Work on telecom network deployment and expansion by private operators in the past eight months has practically come to a halt in view of the expected changes in the telecom policy that in turn results in poor revenue collection.

The non-realisation of the Rs 50 billion-plus from the telecom industry is likely to strain the already widening fiscal deficit. The finance minister was expecting to collect around Rs 28 billion for the financial year, as licence fees, from the basic and cellular operators as non-tax revenue receipts.

Clearly, if the GoT had, in principle, decided to go in for revenue sharing, by now the private operators should have been asked to clear their dues before March 31.

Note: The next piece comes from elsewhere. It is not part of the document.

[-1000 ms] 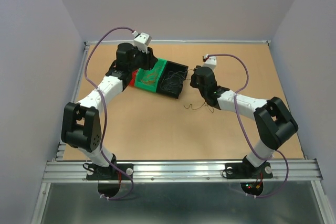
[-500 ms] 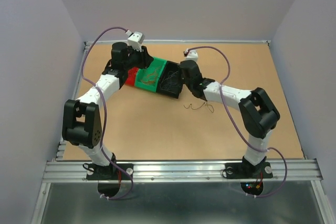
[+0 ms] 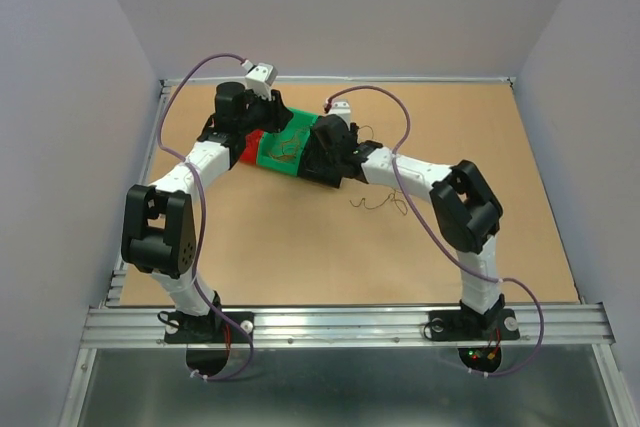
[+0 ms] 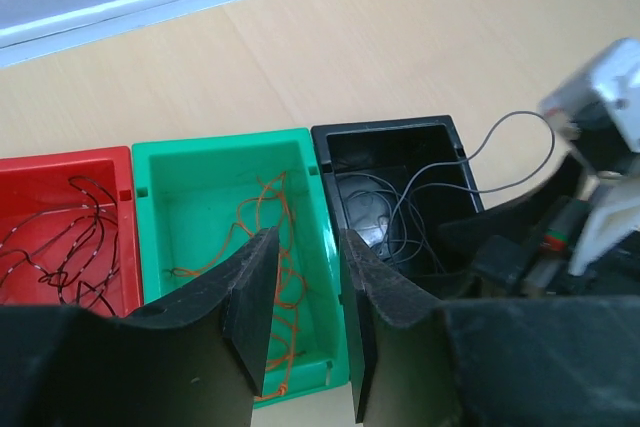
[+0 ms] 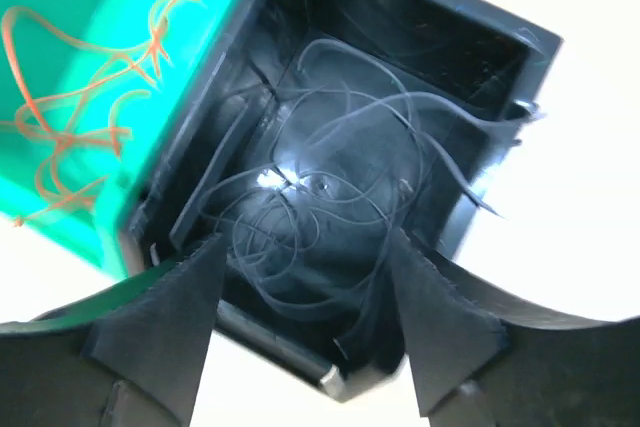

The basic and cellular operators would need at least 90 days to get financial closures.

A decision by the end of this month on the licence fees would have been timely for the finance ministry to rake in revenue for the current financial year.

Moreover, the large players including BPL, Escotel, Birla AT&T, who account for a major chunk of the outstandings, would in all likelihood have paid. The revenue sharing formula is expected to have a fixed component that comprises of an entry fee and in order to become non-defaulters the serious players would have cleared their dues from the day the shift to the new revenue sharing regime is announced.

Further delays in the restructuring of the licence regime to as late as February will, however, not be able to take care of the finance ministry's collections for the financial year.

The only way that these payments can be realised is if the GoT announces a broadbased solution within a week or so.

Once the decision is announced, the shift towards revenue sharing will also require strengthening of the telecom regulator who will decide on the revenue-sharing formula. In order to do this, the TRAI Act will be required to be amended, but then again the government is awaiting for an indication from the GoT on this count.

Sources said the next meeting of the GoT was planned in the first week of January so no announcement is likely to be made before the end of the year.

Prime Minister Atal Bihari Vajpayee, in his speech on October 24 at FICCI had announced that all the contentious issues related to licence fees will be resolved before the end of this year.